*Your goal*. One part of the entries below is wanted: the lines from the one containing "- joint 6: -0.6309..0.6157" through the one containing "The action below". Write those out exactly and nothing else.

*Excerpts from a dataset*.

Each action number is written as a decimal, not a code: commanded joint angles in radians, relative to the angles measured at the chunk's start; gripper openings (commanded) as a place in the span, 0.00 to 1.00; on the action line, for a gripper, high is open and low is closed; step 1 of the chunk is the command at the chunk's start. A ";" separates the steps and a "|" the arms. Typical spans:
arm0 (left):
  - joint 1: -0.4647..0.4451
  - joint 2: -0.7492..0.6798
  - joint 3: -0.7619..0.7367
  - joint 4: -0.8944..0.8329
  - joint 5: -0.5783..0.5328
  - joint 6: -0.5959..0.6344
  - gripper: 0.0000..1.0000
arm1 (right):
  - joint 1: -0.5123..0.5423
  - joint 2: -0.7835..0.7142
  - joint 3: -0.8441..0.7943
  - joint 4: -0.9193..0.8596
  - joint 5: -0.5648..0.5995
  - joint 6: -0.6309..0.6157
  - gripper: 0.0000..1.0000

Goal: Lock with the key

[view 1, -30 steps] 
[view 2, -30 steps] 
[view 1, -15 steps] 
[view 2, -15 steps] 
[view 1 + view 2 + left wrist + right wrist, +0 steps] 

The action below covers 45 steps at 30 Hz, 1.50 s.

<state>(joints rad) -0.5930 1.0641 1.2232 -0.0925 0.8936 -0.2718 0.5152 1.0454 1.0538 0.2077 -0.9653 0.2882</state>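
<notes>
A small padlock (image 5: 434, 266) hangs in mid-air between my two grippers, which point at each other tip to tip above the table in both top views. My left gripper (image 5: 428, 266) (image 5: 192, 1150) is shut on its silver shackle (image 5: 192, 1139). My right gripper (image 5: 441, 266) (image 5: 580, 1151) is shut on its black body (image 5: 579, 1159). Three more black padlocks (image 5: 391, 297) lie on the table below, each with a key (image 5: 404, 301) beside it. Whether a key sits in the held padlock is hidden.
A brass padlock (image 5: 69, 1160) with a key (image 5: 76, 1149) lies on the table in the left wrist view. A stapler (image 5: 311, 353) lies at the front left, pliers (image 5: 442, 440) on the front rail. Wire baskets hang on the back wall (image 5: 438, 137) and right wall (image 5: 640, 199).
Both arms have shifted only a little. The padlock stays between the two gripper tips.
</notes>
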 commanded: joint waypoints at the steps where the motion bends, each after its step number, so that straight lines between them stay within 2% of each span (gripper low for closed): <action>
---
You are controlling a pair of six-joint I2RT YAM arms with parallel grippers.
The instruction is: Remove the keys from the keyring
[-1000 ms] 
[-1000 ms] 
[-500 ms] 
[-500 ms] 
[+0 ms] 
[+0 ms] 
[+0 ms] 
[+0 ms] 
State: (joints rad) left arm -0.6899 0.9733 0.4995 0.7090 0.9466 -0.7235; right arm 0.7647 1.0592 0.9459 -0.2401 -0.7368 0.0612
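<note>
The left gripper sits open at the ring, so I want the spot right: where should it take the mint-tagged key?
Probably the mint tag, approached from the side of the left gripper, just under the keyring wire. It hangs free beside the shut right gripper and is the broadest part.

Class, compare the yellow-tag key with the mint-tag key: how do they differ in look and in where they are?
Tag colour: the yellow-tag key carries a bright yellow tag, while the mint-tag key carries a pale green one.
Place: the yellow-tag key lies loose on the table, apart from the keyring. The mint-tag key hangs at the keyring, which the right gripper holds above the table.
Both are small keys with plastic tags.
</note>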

*Expected output*.
  - joint 6: -0.6309..0.6157
  - gripper: 0.0000..1.0000

Goal: Lock with the key

[view 1, -30 steps] 
[view 2, -30 steps] 
[view 1, -15 steps] 
[view 2, -15 steps] 
[view 1 + view 2 + left wrist + right wrist, +0 steps] 

The action below covers 45 steps at 30 Hz, 1.50 s.

No further response is needed.